I have a situation where I'm using case to compare 2 fields to identify a fuzzy match, but in field 1 I may have "boa.com" and in field 2 I have "Bank Of America" what I want to do is to take the letters of field 1 and the first letter of each word in field 2 (understanding there is no potential maximum number of words the value may contain). I know I can usually do something with mvindex by using an index field of -1 to identify the "last value" of a multi value field, but I'm not sure how to try to marry that with case(like and substr(). Has anyone ever accomplished anything like this before?
I'm trying things like | rex field=Company "(?<CamelCase>\b(\w))" but its only returning "b" in CamelCase instead of "boa"
I was just about to come on here and post that I figured it out, but what I was doing isn't as elegant as what you did.
I did
| makemv CompanyName
| rex field=CompanyName "(?<CamelCase>\b(\w))"

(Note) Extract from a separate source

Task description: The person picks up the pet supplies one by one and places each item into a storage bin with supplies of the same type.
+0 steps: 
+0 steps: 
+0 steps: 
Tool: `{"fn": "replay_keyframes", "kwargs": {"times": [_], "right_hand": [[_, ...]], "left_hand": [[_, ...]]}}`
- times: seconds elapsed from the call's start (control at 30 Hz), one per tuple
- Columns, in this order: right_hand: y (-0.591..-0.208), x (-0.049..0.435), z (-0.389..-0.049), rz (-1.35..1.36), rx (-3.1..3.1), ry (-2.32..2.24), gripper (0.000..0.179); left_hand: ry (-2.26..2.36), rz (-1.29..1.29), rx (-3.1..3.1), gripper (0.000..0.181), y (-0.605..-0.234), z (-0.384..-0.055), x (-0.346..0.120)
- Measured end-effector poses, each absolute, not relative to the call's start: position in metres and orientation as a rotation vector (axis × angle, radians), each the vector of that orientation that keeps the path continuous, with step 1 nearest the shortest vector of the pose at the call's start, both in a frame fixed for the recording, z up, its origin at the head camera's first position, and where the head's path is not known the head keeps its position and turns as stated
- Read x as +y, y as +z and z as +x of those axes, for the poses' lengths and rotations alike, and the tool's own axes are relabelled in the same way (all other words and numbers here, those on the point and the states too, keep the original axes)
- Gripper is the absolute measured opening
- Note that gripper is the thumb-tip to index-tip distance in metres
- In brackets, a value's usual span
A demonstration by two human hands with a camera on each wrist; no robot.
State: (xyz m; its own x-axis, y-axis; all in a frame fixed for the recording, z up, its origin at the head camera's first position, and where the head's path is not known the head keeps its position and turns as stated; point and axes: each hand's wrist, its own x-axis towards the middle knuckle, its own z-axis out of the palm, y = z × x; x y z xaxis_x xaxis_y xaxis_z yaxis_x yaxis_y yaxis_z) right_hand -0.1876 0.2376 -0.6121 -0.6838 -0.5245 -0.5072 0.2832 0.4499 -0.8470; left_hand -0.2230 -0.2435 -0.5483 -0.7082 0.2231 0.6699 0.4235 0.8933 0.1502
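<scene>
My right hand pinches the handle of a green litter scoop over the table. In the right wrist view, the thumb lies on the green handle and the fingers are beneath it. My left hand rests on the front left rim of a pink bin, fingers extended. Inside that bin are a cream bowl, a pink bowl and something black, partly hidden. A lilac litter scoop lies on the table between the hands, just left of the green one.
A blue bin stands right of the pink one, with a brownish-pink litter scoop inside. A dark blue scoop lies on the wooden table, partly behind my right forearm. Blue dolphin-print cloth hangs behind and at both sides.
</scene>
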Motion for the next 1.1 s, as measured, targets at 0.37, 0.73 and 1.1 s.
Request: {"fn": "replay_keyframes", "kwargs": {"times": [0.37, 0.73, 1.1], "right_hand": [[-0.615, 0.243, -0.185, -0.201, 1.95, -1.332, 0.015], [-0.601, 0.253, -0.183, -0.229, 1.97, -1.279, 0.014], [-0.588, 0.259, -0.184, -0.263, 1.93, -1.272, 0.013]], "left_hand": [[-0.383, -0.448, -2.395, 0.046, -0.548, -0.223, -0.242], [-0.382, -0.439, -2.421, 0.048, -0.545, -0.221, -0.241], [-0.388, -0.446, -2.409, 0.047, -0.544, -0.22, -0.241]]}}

| eval CamelCase=mvjoin(CamelCase,"")
| nomv CompanyName
| eval DomainMatchesCompany=case(like(lower(CompanyName),"%".substr(lower(domain_root),1,3)."%"),"Yes",
like(lower(CamelCase),"%".substr(lower(domain_root),1,3)."%"),"Yes", 1=1,"No")
I will try your Approach and see if I get something similar
Similar to this response, try something like this
| rex max_match=0 field=field2 "(?<initial>[a-zA-Z])[a-zA-Z]* ?"
| eval webdomain=lower(mvjoin(initial,"")).".com"
I was just about to come on here and post that I figured it out, but what I was doing isn't as elegant as what you did.
I did
| makemv CompanyName
| rex field=CompanyName "(?<CamelCase>\b(\w))"
| eval CamelCase=mvjoin(CamelCase,"")
| nomv CompanyName
| eval DomainMatchesCompany=case(like(lower(CompanyName),"%".substr(lower(domain_root),1,3)."%"),"Yes",
like(lower(CamelCase),"%".substr(lower(domain_root),1,3)."%"),"Yes", 1=1,"No")
I will try your Approach and see if I get something similar
So as it turns out with regard to my data, word boundaries and \w work great but since the string values actually do contain whitespace, I have to convert it to multivalue to get the desired outcome. if I do the pre-processing steps, both of our regular expressions seem to get the job done 🙂 Thanks so much for your reply!